SUPPLIED MATERIAL:

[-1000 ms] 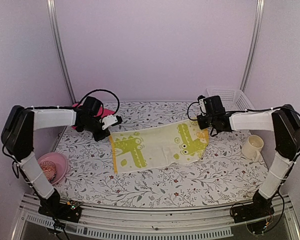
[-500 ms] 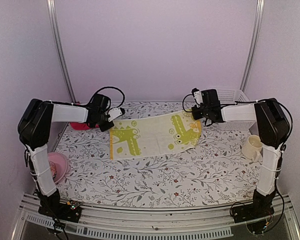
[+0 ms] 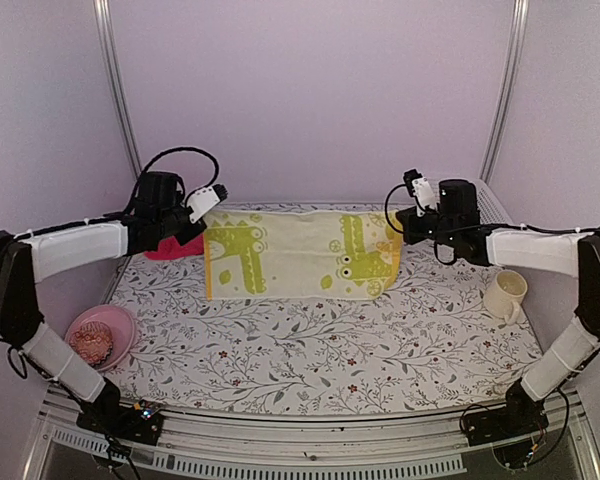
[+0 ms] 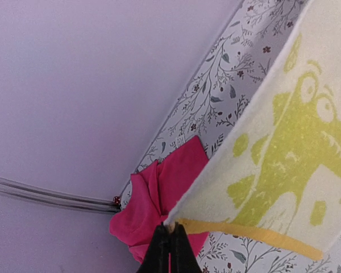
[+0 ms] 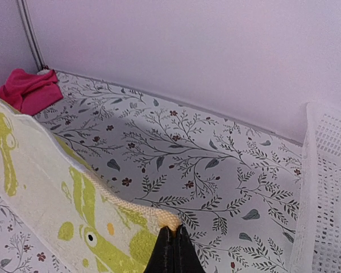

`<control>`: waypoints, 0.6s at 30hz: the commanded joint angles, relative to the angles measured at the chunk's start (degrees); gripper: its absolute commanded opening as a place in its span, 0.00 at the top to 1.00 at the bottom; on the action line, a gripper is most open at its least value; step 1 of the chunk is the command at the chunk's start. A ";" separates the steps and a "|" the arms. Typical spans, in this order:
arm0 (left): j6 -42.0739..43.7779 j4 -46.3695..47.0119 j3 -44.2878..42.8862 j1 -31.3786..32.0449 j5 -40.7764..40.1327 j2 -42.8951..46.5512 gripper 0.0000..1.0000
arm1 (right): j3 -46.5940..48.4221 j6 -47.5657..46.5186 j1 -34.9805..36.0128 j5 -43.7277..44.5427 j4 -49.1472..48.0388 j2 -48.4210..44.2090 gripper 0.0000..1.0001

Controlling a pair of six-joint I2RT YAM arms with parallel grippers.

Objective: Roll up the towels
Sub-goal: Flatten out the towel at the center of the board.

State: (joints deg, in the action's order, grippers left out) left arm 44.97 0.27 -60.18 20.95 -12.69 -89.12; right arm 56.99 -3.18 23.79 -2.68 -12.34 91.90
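Observation:
A yellow-green towel (image 3: 295,255) with crocodile figures hangs stretched between both arms above the far part of the table. My left gripper (image 3: 204,215) is shut on its left top corner, seen pinched in the left wrist view (image 4: 171,228). My right gripper (image 3: 399,225) is shut on the right top corner (image 5: 171,223). The towel's lower edge hangs down toward the table. A crumpled pink towel (image 3: 170,246) lies at the far left corner, behind the left arm; it also shows in the left wrist view (image 4: 159,196) and the right wrist view (image 5: 29,90).
A pink bowl (image 3: 105,335) with something in it sits at the near left. A cream mug (image 3: 505,294) stands at the right. A white mesh basket (image 3: 485,200) is at the far right corner. The table carries a floral-print cover (image 3: 330,350).
Both grippers have lifted the yellow-green towel up and back and pulled it taut; it lay slack on the table a second ago. The arms have spread apart.

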 commanded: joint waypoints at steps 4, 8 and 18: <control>0.37 -6.23 13.19 0.12 15.16 24.03 1.00 | -13.18 3.06 6.50 7.21 -3.38 -19.65 0.98; 0.76 -11.66 16.31 0.06 21.44 35.38 1.00 | -19.07 6.39 11.25 11.56 -1.14 -30.83 0.98; -4.46 -13.67 13.27 0.06 22.32 33.24 1.00 | -17.11 9.01 15.06 26.06 2.66 -29.35 0.98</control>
State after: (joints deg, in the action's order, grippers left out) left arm 43.05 -13.23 -45.39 20.97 10.81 -48.84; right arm 37.45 4.40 39.99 14.44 -11.33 56.45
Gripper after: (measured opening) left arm 0.008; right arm 0.019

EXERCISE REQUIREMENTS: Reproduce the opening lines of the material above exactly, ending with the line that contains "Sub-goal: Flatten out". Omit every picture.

ANSWER BOX:
[-1000 ms] 
[-500 ms] 
[+0 ms] 
[+0 ms] 
[+0 ms] 

`<control>`: waypoints, 0.6s at 30hz: the commanded joint angles, relative to the angles measured at the chunk's start (degrees); gripper: its absolute commanded opening as a place in its span, 0.00 at the top to 1.00 at the bottom; on the action line, a gripper is most open at its least value; step 1 of the chunk is the command at the chunk's start. A ";" separates the steps and a "|" the arms. Typical spans, in this order:
arm0 (left): j6 -42.0739..43.7779 j4 -46.3695..47.0119 j3 -44.2878..42.8862 j1 -31.3786..32.0449 j5 -40.7764..40.1327 j2 -42.8951..46.5512 gripper 0.0000..1.0000
arm1 (right): j3 -46.5940..48.4221 j6 -47.5657..46.5186 j1 -34.9805..36.0128 j5 -43.7277..44.5427 j4 -49.1472..48.0388 j2 -48.4210..44.2090 gripper 0.0000..1.0001

Controlling a pair of six-joint I2RT YAM arms with parallel grippers.

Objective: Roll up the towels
Sub-goal: Flatten out the towel at the center of the board.

This exercise requires no additional answer.